M.Tech in Biomedical Engineering
Semester-wise syllabus for an M.Tech in Biomedical Engineering
Semester 1: Core Foundations
Courses:
1. Human Anatomy and Physiology
- Systems physiology, cell biology, and biomechanics of tissues/organs.
2. Biomedical Instrumentation
- Sensors, biosignal acquisition (ECG, EEG, EMG), and medical imaging basics (MRI, CT, ultrasound).
3. Biomechanics
- Stress-strain analysis, gait analysis, prosthetics, and biomaterial mechanics.
4. Medical Electronics
- Circuit design for medical devices, amplifiers, filters, and safety standards (IEC 60601).
5. Research Methodology
- Technical writing, statistical tools (Python/MATLAB), and ethics in biomedical research.
Labs:
- Biomechanics Lab (motion capture, force plate analysis)
- Medical Device Prototyping Lab (Arduino/Raspberry Pi for biosignal acquisition)
Semester 2: Advanced Topics & Electives
Core Courses:
1. Medical Imaging Systems
- Advanced MRI/CT physics, image reconstruction algorithms, and AI in diagnostics.
2. Biomaterials and Tissue Engineering
- Biocompatibility, scaffolds, 3D bioprinting, and regenerative medicine.
Electives (Examples):
- Bioinformatics and Genomics (NGS data analysis, personalized medicine)
- Rehabilitation Engineering (exoskeletons, neuroprosthetics)
- Healthcare Robotics (surgical robots, assistive devices)
- Neural Engineering (brain-computer interfaces, neural implants)
- Clinical Engineering (hospital equipment management, FDA regulations)
Labs:
- Medical Imaging Lab (MATLAB/Python for image processing)
- Biomaterials Testing Lab (tensile testing, cell culture techniques)
Semester 3: Specialization & Project Work
Electives (Examples):
- AI/ML in Healthcare (predictive diagnostics, radiomics)
- Nanomedicine (drug delivery, nanorobots)
- Wearable Health Tech (smart sensors, IoT-enabled devices)
- Cardiovascular Engineering (stents, pacemakers, hemodynamics)
- Telemedicine and Digital Health (remote monitoring, EHR systems)
Project/Dissertation:
- Phase 1: Topic selection (e.g., AI-based cancer detection, low-cost prosthetic design, wearable glucose monitors), literature review, and proposal.
- Seminars: Presentations on trends like neural implants, CRISPR-based therapies, or AI-driven drug discovery.
Semester 4: Thesis/Project Completion
Thesis/Project:
- Full-time focus on prototyping (e.g., medical device development), clinical simulations, or data-driven research (e.g., genomic analysis).
- Final documentation, viva voce defense, and collaboration with hospitals/research institutes (e.g., AIIMS, ICMR).
Additional Components:
- Industrial Internship (optional, with firms like Siemens Healthineers, GE Healthcare, or startups).

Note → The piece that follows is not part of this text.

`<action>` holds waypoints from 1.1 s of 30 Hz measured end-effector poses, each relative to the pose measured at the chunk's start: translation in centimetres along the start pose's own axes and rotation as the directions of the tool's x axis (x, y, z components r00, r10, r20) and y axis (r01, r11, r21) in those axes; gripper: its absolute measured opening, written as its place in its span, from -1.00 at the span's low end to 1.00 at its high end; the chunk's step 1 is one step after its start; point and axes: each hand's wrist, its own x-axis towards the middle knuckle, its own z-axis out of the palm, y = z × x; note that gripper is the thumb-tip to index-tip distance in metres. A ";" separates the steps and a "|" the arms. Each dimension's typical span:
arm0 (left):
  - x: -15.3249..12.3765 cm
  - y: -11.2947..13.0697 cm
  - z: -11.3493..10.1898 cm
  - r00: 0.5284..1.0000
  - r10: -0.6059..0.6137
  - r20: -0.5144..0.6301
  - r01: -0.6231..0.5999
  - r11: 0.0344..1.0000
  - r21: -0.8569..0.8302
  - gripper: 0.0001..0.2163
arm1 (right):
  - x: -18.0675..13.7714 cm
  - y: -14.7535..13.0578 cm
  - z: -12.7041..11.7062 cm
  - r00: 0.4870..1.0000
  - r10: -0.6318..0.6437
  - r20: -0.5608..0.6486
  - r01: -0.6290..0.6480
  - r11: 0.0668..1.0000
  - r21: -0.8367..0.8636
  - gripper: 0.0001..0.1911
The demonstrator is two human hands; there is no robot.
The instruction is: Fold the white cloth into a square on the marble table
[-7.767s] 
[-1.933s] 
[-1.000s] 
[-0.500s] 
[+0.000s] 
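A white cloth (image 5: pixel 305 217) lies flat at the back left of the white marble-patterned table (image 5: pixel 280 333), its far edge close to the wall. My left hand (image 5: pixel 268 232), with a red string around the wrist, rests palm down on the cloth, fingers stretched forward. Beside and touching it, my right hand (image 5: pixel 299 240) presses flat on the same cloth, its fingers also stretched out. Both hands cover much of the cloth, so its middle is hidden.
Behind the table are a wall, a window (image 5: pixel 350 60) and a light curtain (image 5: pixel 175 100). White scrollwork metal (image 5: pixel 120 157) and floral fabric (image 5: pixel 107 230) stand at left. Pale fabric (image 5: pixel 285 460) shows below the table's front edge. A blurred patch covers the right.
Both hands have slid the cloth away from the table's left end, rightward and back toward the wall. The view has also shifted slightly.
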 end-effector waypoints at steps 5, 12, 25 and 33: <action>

- Workshops: Training in 3D bioprinting, FDA compliance, or AI tools (TensorFlow for medical imaging).
Elective Tracks (Specializations):
1. Medical Devices and Diagnostics
- Wearables, point-of-care devices, and imaging systems.
2. Biomaterials and Tissue Engineering
- Smart biomaterials, organ-on-a-chip, and regenerative therapies.
3. AI and Data Science in Healthcare
- Predictive analytics, radiomics, and personalized medicine.
4. Rehabilitation and Assistive Technologies
- Prosthetics, exoskeletons, and assistive robotics.